How do I make 1 empty partition out of an external USB disk?

Solution 1:

This will erase all data that currently exists on the USB drive:

  1. Remove your USB drive.
  2. Open Disk Utility.
  3. In the menu bar, click [View] > [Show All Devices].
  4. Insert your USB drive. You should see the drive appear in the sidebar in Disk Utility as an item whose name is the manufacturer name and model name/number of the drive. Click this item to select it.
  5. Click [Erase] in the top bar.
  6. Enter a name of your choosing.
  7. For the format, choose "MS-DOS (FAT)".
  8. For the scheme, choose "GUID Partition Table". This is required since your drive exceeds 2TiB in size.
  9. Click [Security Options...], move the slider to "Fastest", then click "OK".
  10. Click [Erase].

macOS will enforce the creation of a 200MiB EFI System Partition on GPT-formatted drives. If you want to claim this space, you can either:

  • format the drive using another tool of another OS (e.g.
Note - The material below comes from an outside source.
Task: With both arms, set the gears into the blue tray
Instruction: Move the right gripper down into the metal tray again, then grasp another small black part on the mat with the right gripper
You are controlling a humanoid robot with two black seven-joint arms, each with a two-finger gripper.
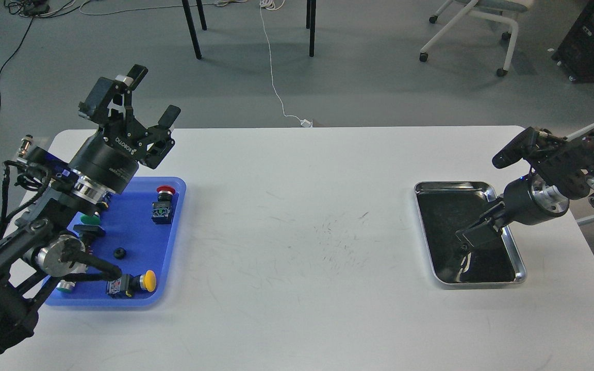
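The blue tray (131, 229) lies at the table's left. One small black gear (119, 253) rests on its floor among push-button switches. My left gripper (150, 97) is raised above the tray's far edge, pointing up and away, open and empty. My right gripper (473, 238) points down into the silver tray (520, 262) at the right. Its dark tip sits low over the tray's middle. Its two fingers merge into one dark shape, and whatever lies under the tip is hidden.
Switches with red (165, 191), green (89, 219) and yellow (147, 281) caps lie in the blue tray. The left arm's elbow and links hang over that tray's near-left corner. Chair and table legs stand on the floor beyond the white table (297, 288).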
Windows Disk Management, GParted for Linux); or

  • use the gpt command (or an equivalent like gdisk) to manually create a single partition which spans the whole drive, which you will then need to format with a filesystem, e.g. create a FAT32 filesystem using newfs_msdos. If you want to create an EXT filesystem, the mkfs.ext? commands (e.g. mkfs.ext4) can be obtained via Homebrew by running brew install e2fsprogs.